Modify R/Python code to run in SQL Server (In-Database) instances

Άρθρο
08/27/2024

Applies to: SQL Server 2016 (13.x) and later Azure SQL Managed Instance

This article provides high-level guidance on how to modify R or Python code to run as a SQL Server stored procedure to improve performance when accessing SQL data.

When you move R/Python code from a local IDE or other environment to SQL Server, the code generally works without further modification. This is especially true for simple code, such as a function that takes some inputs and returns a value. It's also easier to port solutions that use the RevoScaleR/revoscalepy packages, which support execution in different execution contexts with minimal changes.
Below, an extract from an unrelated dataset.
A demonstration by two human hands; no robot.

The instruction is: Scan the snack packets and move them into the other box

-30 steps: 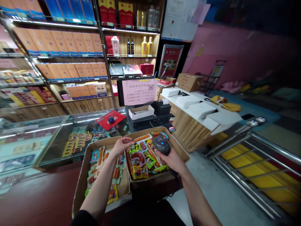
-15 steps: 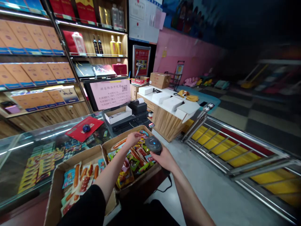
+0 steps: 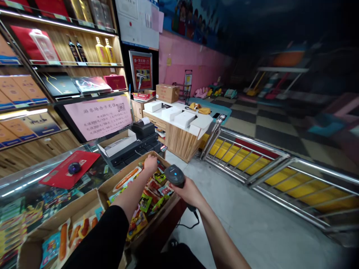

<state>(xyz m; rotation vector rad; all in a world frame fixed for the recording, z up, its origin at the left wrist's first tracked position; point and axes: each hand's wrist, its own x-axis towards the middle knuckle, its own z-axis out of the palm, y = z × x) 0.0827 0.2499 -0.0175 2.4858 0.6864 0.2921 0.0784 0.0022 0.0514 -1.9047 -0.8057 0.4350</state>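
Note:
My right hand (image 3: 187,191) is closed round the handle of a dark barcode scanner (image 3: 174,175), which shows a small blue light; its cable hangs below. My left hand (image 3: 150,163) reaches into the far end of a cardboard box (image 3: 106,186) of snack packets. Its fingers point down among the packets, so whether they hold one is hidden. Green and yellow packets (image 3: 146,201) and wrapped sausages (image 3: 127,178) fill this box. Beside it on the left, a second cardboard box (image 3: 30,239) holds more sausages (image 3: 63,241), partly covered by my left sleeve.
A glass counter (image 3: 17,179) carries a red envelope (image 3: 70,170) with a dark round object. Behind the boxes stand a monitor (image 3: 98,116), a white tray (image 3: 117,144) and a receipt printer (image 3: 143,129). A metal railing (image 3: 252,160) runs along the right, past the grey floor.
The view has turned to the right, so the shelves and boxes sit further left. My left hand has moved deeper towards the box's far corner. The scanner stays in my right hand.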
Note that MicrosoftML applies to SQL Server 2016 (13.x), SQL Server 2017 (14.x), and SQL Server 2019 (15.x), and does not appear in SQL Server 2022 (16.x).
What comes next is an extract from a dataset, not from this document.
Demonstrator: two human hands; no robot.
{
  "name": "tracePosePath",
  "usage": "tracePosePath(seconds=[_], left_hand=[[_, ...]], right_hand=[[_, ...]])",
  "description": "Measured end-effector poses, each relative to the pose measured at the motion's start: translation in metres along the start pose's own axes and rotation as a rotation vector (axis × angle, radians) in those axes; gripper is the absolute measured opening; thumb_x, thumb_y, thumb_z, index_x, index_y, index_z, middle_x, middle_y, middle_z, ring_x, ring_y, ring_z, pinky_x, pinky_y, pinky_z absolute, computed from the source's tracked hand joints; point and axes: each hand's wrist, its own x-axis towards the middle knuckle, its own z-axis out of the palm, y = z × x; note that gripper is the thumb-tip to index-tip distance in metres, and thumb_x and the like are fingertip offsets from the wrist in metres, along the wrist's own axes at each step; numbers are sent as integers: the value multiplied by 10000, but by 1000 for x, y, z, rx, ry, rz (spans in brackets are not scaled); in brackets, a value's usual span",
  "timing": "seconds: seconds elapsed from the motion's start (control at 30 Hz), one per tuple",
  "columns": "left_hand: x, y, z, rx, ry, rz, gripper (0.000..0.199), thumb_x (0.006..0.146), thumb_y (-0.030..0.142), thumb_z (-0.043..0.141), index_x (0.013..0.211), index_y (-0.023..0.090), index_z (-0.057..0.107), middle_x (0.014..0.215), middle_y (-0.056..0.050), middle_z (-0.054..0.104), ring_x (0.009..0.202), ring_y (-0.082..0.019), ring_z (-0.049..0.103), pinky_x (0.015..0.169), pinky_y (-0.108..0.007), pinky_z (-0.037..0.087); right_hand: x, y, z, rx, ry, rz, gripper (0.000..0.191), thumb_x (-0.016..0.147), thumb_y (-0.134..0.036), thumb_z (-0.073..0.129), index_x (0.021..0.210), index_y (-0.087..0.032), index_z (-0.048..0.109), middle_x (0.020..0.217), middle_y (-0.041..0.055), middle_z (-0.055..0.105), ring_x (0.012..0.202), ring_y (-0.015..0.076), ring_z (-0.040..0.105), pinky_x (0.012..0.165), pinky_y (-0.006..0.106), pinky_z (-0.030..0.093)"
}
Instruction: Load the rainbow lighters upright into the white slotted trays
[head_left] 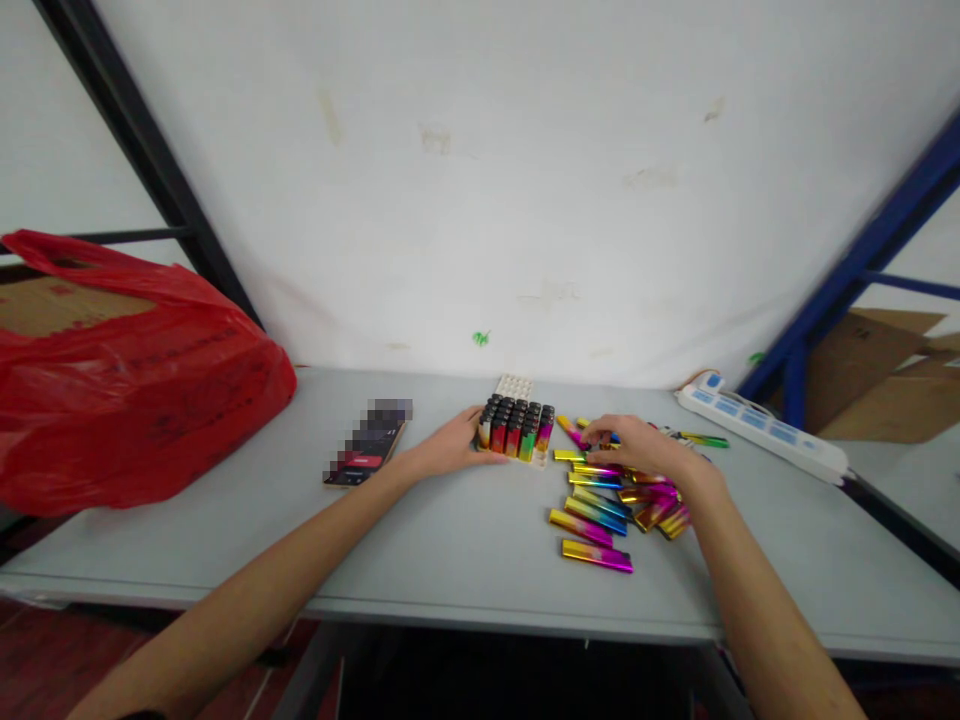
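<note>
White wall [495, 220] fills the upper frame, scuffed, cut off at top. Grey table [442, 550] spans the lower half; under it, too dark to make out. Red plastic bag [165, 390] at left, cut by frame edge; cardboard [71, 305] inside, mostly hidden. Cardboard box [862, 375] at right edge, cut off, partly behind blue post [795, 375]. White power strip [776, 438] right of center. Phone [380, 447] left of center, largely pixelated, screen unreadable.

Left hand [454, 447], center: curled round the left side of a white tray [539, 461], thumb along the front, other fingers mostly hidden behind. Upright lighters [514, 435] with black tops packed in it, back rows hard to count; holes show at the rear. Right hand [634, 443], right of center: fingers bent down over loose metallic lighters [596, 555], covering some of the pile; can't tell if it pinches one. Small green mark low on the wall, blurry.
</note>
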Motion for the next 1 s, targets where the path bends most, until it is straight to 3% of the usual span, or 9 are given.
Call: tracePosePath(seconds=[0.13, 0.3, 0.43, 0.57, 0.73, 0.83, 1.0], left_hand=[[-1, 0, 0, 3, 5, 6, 800, 854, 628, 927, 1489, 210, 675, 1598, -137, 660, 1473, -380, 630, 1330, -469, 442], [0, 0, 0, -7, -4, 11, 804, 859, 604, 931, 1497, 193, 665, 1614, -148, 646, 1478, -375, 624, 1337, -462, 429], [0, 1, 0, -4, 5, 3, 733, 855, 587, 938, 1441, 213, 707, 1586, -127, 669, 1477, -372, 622, 1340, -453, 426], [-1, 1, 0, -4, -4, -7, 818, 859, 617, 924, 1504, 190, 658, 1574, -155, 665, 1479, -381, 622, 1339, -478, 428], [0, -1, 0, -14, -4, -8, 820, 856, 610, 928, 1505, 191, 654, 1585, -156, 660, 1469, -380, 629, 1339, -476, 430], [0, -1, 1, -9, -8, 7, 743, 862, 595, 924, 1455, 212, 693, 1596, -137, 657, 1480, -377, 618, 1346, -470, 421], [0, -1, 1, -6, -6, 19, 741, 873, 607, 914, 1459, 209, 695, 1585, -138, 668, 1459, -374, 632, 1331, -472, 443]], right_hand=[[4, -7, 6, -75, 15, -35, 137, 935, -279, 813, 1045, -200, 824, 1096, 111, 793, 1038, 291, 738, 959, 387, 548], [7, -5, 11, -43, 18, -73, 172, 967, -251, 773, 1123, -211, 832, 1166, 120, 737, 1086, 281, 727, 1031, 403, 548], [7, 3, 12, 57, 126, -108, 151, 952, -278, 779, 1079, -203, 810, 1180, 125, 733, 1077, 280, 724, 1055, 441, 567], [8, 2, 9, 272, 295, -135, 266, 965, -456, 776, 1085, -219, 778, 1194, 131, 785, 1102, 299, 723, 1024, 483, 598], [15, -17, 12, 778, 409, -62, 558, 861, -729, 842, 1086, -229, 734, 1194, 129, 821, 1142, 304, 753, 1040, 501, 618], [19, -29, 20, 985, 432, -19, 617, 799, -772, 883, 1064, -249, 691, 1038, 65, 806, 1050, 265, 766, 1012, 463, 631], [24, -42, 31, 1081, 359, 9, 651, 783, -814, 858, 1033, -253, 645, 945, 7, 696, 873, 212, 738, 868, 389, 643]])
However, your code might require substantial changes if any of the following apply:

You use libraries that access the network or that cannot be installed on SQL Server.
The code makes separate calls to data sources outside SQL Server, such as Excel worksheets, files on shares, and other databases.
You want to parameterize the stored procedure and run the code in the @script parameter of sp_execute_external_script.
Your original solution includes multiple steps that might be more efficient in a production environment if executed independently, such as data preparation or feature engineering vs. model training, scoring, or reporting.
You want to optimize performance by changing libraries, using parallel execution, or offloading some processing to SQL Server.
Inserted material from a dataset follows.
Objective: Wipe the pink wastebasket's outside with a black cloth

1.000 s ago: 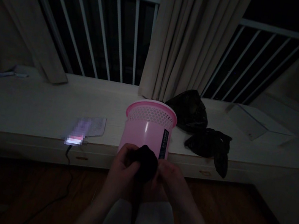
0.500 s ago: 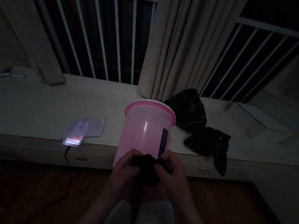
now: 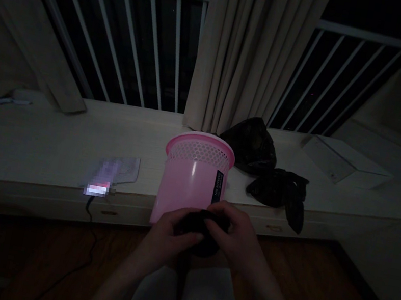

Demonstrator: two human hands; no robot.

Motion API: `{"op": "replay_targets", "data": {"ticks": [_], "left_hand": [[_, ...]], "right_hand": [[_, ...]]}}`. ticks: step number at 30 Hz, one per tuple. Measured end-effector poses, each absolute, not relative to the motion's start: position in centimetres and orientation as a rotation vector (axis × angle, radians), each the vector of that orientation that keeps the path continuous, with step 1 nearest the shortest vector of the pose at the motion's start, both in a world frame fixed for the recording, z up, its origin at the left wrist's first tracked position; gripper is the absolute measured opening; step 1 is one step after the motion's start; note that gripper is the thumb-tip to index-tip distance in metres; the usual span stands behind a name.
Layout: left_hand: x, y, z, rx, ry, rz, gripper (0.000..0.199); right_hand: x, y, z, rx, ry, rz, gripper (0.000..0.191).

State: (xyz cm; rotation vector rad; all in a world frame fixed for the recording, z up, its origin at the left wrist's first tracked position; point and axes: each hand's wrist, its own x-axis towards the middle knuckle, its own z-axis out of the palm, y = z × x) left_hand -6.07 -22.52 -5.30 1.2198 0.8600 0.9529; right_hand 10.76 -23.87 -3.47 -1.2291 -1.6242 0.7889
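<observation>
Between my two hands is a dark, soft, bunched piece of material (image 3: 203, 243), too dim to make out in detail. My left hand (image 3: 172, 235) grips its left side, thumb laid across the front. The right side is pinched by my right hand (image 3: 234, 233), with thumb and fingers near the top. Just beyond my hands a pink bin (image 3: 188, 184) with a latticed upper band and a dark label (image 3: 218, 186) stands upright at the ledge; my hands hide its lower right part.
Two black plastic bags (image 3: 251, 146) (image 3: 275, 188) lie right of the bin on the white ledge (image 3: 69, 147). Farther right is a white box (image 3: 345, 162). A blurred glowing device (image 3: 102, 179) with a cable (image 3: 92, 245) sits at left. Curtains (image 3: 241, 48) hang behind.
My left hand has shifted slightly inward, its thumb farther across the dark material. The material has changed shape and bunched a little lower. The bin and bags look unchanged.
</observation>
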Motion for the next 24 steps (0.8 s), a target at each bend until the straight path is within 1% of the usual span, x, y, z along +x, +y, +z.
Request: {"op": "replay_targets", "data": {"ticks": [6, 9, 13, 16, 20, 22, 24], "left_hand": [[-6.4, -22.6, -5.1, 1.098, 0.762, 0.817, 0.026], [-6.3, -22.6, -5.2, 1.026, 0.705, 0.804, 0.026], [-6.3, -22.7, -4.9, 0.902, 0.594, 0.918, 0.031], [-6.3, -22.7, -4.3, 0.785, 0.518, 1.034, 0.033], [-6.1, -22.7, -4.5, 0.784, 0.573, 0.961, 0.032], [-5.8, -22.7, -4.8, 0.872, 0.657, 0.922, 0.032], [-5.6, -22.6, -5.1, 0.960, 0.735, 0.935, 0.033]], "right_hand": [[11.5, -24.0, -2.4, -1.166, -1.636, 0.884, 0.005], [11.5, -23.8, -2.7, -1.187, -1.573, 0.943, 0.022], [11.0, -23.4, -3.4, -1.091, -1.490, 1.236, 0.040], [10.6, -23.1, -4.0, -1.028, -1.391, 1.371, 0.048], [10.4, -22.8, -4.1, -0.951, -1.184, 1.431, 0.047], [10.3, -23.0, -3.8, -0.912, -1.140, 1.424, 0.041], [10.0, -23.5, -3.2, -0.918, -1.190, 1.344, 0.033]]}}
Step 1. Plan requirements and resources

Packages

Determine which packages are needed and ensure that they work on SQL Server.
Install packages in advance, in the default package library used by Machine Learning Services. User libraries are not supported.

Data sources

If you intend to embed your code in sp_execute_external_script, identify primary and secondary data sources.
- Primary data sources are large datasets, such as model training data, or input data for predictions. Plan to map your largest dataset to the input parameter of sp_execute_external_script.
- Secondary data sources are typically smaller data sets, such as lists of factors, or additional grouping variables.
Currently, sp_execute_external_script supports only a single dataset as input to the stored procedure. However, you can add multiple scalar or binary inputs.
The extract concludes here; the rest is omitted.